締め付ける力のことを「トルク」と呼びます。
では、ナットにトルクをかけ続ける、すなわち締め続けるとどうなるでしょうか。
ナットを締めれば締めるほどナットがググっとめり込んでいって結果的にガッチリ締まった、というような感覚を持ちますよね。
でも実際はナットがめり込んでいくのではなく、ボルトが伸びていくんです。
そして伸びたボルトは、バネのように元に戻ろうと縮んでいく「引っ張り力」が働きます。
この引っ張り力→締め付けられている側の力を「軸力」といいます。
しっかり締まっている状態 とは かけたトルクにより軸力が効いている状態 のことをいいます。

ボルトにもナットにも標準軸力が存在します。すなわち適切な軸力があります。
それは材質や太さによって異なります。
本来であれば軸力を管理したいところですが軸力の測定は難しいため、トルクを管理しています。
安定した軸力を働かせるには、ボルト・ナットの整備も必要です。
例えばボルト・ナットに油を塗布しないで繰り返し使用すると軸力はわかりやすく低下します。

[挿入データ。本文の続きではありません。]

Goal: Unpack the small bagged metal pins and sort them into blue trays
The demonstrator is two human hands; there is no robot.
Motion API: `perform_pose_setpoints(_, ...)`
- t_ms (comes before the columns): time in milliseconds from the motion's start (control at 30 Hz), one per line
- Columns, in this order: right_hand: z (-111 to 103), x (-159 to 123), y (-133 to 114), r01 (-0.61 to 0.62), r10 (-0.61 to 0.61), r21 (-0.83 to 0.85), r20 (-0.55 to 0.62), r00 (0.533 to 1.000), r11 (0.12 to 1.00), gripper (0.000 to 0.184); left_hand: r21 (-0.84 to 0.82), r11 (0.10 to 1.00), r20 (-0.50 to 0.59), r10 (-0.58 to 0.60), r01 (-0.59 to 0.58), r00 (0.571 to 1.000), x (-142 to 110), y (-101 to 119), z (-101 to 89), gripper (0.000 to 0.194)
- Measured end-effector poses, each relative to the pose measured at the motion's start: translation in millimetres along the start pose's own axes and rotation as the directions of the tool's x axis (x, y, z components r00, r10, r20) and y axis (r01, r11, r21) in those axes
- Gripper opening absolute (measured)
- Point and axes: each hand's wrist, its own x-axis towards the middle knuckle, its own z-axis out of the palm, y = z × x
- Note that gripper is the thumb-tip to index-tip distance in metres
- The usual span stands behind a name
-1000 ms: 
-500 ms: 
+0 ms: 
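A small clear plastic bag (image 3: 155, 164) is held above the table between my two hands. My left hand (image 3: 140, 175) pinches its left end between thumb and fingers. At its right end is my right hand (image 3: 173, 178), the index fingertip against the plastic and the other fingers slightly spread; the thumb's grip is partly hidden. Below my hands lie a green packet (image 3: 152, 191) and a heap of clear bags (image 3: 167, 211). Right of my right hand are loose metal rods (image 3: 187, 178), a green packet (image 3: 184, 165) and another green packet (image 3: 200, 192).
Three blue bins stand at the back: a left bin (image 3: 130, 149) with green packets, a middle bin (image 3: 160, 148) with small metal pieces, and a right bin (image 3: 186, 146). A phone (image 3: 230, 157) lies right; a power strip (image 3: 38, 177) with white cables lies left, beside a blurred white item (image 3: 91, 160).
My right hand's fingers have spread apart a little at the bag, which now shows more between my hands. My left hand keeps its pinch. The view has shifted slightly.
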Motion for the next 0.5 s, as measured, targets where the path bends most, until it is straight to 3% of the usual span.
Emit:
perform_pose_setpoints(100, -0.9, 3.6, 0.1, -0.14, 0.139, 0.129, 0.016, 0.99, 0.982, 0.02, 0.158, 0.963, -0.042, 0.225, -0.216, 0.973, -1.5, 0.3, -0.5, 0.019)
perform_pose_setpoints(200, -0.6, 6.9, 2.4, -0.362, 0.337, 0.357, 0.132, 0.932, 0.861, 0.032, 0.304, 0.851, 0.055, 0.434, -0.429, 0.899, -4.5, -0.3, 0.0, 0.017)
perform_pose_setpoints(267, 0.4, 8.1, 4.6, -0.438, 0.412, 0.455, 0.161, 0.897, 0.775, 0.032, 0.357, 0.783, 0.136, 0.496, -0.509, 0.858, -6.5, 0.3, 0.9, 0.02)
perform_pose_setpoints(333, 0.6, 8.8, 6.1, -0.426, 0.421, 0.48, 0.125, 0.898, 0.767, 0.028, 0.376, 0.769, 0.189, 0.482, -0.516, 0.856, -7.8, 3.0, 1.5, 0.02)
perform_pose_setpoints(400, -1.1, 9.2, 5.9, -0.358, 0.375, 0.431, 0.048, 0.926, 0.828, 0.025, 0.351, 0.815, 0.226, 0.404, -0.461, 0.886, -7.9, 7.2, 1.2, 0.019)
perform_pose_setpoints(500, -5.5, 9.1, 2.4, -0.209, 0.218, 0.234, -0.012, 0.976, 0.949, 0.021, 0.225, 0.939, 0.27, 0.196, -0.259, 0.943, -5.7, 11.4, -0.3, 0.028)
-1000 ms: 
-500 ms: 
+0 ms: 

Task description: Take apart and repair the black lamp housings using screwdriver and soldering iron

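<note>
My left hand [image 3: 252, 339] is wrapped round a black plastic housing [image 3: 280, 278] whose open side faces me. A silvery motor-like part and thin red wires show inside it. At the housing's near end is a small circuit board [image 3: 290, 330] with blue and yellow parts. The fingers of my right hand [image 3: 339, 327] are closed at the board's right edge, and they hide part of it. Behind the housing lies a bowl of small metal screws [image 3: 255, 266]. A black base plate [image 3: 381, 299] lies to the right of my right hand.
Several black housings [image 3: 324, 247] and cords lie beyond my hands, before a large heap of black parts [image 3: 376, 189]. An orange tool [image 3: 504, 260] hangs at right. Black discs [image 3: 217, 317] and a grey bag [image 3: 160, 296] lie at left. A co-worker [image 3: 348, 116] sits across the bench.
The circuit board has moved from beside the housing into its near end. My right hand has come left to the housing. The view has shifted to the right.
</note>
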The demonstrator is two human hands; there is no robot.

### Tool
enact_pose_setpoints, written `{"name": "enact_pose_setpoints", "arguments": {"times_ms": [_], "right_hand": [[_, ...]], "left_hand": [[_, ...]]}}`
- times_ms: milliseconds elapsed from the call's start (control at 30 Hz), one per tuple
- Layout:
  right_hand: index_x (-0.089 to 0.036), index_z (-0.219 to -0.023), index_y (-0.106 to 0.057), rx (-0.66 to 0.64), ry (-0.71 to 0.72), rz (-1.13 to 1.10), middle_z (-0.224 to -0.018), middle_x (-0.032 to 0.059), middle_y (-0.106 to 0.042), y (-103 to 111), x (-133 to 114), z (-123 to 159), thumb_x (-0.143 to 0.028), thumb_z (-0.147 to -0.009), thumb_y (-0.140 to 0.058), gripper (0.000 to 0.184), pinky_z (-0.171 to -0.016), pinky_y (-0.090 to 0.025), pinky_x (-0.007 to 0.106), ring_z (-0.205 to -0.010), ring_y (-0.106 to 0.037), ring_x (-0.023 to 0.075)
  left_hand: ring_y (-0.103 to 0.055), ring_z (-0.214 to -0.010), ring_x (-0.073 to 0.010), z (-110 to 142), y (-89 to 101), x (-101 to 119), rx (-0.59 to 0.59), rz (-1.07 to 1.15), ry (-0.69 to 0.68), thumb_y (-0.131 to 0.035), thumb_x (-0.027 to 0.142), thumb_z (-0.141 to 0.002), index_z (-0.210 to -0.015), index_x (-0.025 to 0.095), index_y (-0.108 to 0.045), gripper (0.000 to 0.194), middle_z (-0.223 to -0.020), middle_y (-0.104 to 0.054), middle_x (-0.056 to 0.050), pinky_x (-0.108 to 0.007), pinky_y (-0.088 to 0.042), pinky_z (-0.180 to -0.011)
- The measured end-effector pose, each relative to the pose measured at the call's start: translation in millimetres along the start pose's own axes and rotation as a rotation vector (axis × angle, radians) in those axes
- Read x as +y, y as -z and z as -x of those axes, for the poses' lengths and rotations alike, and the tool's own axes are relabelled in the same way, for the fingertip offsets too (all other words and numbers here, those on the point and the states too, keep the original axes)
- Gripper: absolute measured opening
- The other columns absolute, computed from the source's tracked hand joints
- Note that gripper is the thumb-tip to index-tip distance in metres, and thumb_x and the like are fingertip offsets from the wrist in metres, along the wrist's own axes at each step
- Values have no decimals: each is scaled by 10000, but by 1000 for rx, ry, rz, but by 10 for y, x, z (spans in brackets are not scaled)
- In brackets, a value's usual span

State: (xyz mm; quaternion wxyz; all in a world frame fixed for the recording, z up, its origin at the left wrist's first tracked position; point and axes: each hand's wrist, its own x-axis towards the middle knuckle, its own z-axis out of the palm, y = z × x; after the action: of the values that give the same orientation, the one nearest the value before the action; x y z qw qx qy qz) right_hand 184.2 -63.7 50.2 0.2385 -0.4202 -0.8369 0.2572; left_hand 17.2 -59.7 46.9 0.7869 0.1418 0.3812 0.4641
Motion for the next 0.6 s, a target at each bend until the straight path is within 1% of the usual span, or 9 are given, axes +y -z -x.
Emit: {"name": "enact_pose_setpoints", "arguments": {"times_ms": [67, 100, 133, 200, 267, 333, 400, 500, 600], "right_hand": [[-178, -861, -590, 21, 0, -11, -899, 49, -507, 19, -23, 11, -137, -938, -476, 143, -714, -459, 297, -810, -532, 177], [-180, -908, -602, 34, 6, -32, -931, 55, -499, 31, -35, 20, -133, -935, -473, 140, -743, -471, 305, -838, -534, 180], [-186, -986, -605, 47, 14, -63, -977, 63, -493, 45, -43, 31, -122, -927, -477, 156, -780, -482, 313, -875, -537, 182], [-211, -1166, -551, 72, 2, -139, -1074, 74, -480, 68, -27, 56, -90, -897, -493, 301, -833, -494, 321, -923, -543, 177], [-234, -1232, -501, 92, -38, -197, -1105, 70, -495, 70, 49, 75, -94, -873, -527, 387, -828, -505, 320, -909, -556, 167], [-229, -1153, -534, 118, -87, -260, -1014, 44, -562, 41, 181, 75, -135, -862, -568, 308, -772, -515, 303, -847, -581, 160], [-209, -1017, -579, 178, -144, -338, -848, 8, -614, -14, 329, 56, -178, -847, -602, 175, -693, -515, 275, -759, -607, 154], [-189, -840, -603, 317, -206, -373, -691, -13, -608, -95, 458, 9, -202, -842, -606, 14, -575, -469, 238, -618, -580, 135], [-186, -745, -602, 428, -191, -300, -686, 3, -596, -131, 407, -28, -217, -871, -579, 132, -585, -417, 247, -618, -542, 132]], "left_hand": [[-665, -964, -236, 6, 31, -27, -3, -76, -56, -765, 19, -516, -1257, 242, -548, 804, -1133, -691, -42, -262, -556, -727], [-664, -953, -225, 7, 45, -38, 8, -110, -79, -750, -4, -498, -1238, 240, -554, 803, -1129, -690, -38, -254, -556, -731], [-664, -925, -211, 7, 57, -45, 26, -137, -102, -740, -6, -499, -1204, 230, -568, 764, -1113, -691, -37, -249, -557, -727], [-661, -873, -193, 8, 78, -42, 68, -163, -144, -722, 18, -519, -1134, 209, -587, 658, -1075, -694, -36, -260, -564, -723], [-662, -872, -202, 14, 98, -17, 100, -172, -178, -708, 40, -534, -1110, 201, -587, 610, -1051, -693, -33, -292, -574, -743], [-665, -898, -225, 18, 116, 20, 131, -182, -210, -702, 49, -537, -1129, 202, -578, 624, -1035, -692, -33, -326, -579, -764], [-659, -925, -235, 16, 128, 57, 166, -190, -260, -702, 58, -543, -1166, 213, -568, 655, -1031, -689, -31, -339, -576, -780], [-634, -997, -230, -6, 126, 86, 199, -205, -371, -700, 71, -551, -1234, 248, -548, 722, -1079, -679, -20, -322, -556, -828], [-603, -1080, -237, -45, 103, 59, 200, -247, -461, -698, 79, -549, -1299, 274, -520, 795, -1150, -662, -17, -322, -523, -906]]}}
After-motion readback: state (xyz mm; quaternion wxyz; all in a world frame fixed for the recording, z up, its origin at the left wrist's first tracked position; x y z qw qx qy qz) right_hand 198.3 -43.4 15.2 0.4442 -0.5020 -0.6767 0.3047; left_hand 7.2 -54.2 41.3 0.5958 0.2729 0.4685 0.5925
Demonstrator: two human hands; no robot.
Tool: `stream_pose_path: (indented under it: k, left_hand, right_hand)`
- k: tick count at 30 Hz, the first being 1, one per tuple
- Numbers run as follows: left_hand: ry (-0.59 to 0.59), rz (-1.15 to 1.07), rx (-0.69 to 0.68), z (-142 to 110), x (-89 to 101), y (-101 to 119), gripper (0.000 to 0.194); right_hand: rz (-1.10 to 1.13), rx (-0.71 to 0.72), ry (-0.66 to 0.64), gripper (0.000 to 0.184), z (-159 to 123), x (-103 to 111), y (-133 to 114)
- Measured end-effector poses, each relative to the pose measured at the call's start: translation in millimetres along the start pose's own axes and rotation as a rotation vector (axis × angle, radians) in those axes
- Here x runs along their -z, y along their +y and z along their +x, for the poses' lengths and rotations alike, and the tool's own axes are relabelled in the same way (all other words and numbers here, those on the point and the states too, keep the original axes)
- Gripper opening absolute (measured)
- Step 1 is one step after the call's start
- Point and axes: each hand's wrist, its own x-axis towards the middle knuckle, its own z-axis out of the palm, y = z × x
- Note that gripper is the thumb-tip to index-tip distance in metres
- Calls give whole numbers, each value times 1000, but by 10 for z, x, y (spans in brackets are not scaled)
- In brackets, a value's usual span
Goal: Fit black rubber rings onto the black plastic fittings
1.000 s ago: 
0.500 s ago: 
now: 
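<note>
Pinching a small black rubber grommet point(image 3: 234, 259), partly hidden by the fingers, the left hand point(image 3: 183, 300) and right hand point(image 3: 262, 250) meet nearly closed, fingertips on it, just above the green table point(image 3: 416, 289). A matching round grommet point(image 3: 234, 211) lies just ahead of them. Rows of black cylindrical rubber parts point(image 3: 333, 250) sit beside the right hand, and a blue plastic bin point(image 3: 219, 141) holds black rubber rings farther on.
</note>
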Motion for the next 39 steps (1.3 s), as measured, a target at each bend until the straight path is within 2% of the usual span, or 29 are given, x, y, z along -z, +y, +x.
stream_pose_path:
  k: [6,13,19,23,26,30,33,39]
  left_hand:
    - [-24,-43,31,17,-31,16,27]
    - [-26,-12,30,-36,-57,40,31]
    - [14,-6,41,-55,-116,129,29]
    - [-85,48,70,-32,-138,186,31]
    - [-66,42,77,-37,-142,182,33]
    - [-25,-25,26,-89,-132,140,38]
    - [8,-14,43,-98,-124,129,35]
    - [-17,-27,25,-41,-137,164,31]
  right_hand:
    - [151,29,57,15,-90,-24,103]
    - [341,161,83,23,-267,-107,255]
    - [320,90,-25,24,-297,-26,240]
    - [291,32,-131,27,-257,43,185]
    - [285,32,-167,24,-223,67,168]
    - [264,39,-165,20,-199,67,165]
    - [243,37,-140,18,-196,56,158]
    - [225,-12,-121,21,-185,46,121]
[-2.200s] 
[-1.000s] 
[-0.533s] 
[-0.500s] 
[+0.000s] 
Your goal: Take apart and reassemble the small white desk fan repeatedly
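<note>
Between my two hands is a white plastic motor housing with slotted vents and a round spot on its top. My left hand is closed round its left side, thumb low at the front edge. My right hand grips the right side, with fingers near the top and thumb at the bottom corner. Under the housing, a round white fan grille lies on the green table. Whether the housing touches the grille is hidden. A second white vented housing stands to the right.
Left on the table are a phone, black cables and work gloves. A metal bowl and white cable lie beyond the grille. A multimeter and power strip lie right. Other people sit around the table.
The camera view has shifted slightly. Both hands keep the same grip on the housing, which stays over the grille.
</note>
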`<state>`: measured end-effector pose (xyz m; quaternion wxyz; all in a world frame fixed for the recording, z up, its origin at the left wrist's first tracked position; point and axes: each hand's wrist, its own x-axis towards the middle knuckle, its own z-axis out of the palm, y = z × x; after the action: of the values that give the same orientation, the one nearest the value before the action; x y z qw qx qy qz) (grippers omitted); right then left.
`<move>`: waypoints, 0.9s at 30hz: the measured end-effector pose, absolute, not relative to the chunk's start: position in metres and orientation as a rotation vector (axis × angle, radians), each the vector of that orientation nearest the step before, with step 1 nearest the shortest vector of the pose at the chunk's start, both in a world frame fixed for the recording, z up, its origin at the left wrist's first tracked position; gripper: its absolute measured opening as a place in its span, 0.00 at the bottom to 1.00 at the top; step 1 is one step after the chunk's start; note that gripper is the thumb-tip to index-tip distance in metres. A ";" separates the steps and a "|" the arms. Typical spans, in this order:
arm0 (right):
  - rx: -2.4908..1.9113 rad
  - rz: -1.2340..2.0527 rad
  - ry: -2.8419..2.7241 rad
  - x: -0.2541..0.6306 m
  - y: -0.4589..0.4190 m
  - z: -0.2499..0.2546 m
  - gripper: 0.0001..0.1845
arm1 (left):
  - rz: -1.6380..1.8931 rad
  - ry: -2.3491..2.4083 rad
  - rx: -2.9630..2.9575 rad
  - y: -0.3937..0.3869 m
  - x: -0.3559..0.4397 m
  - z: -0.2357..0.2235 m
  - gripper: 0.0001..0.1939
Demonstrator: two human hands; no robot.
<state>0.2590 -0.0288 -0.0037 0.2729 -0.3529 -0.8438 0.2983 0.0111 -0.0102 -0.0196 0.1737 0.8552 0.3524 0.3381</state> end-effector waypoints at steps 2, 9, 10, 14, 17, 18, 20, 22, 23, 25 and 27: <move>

油もモリブデンが入っていると軸力が効きすぎてボルトの折損といった不具合が生じます。
サビやゴミの付着も軸力が低下する要因です。
締付作業において大切なことは、
軸力が低下していないボルト・ナットを使用し、適正な油類を塗布し、適正なトルクで締め付けるということです。
これでほぼカンペキ。
適切な軸力を与えれば締め付けた物と物はそうそう緩みません。